**Brief**
The entire listing below must be written out word for word.
==== Stored data
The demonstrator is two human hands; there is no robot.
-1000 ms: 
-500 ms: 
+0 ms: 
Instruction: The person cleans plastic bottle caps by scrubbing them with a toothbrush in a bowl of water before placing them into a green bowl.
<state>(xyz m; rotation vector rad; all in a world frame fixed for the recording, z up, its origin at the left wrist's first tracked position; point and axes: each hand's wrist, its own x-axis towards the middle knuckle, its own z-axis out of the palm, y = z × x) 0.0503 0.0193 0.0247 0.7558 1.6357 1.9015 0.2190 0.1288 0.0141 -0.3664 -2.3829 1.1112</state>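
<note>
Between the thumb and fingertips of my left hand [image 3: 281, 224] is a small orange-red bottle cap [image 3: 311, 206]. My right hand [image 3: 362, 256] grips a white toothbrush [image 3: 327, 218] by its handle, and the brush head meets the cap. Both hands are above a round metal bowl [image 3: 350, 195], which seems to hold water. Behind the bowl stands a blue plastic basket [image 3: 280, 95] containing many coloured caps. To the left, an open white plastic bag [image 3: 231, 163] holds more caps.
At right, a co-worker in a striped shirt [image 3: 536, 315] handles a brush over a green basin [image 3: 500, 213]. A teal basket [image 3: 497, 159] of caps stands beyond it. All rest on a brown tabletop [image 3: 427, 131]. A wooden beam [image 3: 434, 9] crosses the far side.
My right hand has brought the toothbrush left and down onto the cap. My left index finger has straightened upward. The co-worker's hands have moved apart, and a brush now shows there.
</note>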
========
**Problem solution**
The demonstrator is two human hands; there is no robot.
-1000 ms: 
-500 ms: 
+0 ms: 
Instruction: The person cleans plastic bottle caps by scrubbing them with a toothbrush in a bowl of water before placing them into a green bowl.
<state>(xyz m; rotation vector rad; all in a world frame fixed for the recording, z up, its origin at the left wrist's first tracked position; point and axes: each hand's wrist, its own x-axis towards the middle knuckle, its own z-axis out of the palm, y = z × x) 0.0503 0.0193 0.0247 0.7558 1.6357 1.9015 0.2190 0.1288 0.0141 -0.3664 -2.3829 1.1112</state>
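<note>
Between the thumb and fingertips of my left hand [image 3: 281, 224] is a small orange-red bottle cap [image 3: 311, 206]. My right hand [image 3: 362, 256] grips a white toothbrush [image 3: 327, 218] by its handle, and the brush head meets the cap. Both hands are above a round metal bowl [image 3: 350, 195], which seems to hold water. Behind the bowl stands a blue plastic basket [image 3: 280, 95] containing many coloured caps. To the left, an open white plastic bag [image 3: 231, 163] holds more caps.
At right, a co-worker in a striped shirt [image 3: 536, 315] handles a brush over a green basin [image 3: 500, 213]. A teal basket [image 3: 497, 159] of caps stands beyond it. All rest on a brown tabletop [image 3: 427, 131]. A wooden beam [image 3: 434, 9] crosses the far side.
My right hand has brought the toothbrush left and down onto the cap. My left index finger has straightened upward. The co-worker's hands have moved apart, and a brush now shows there.
</note>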

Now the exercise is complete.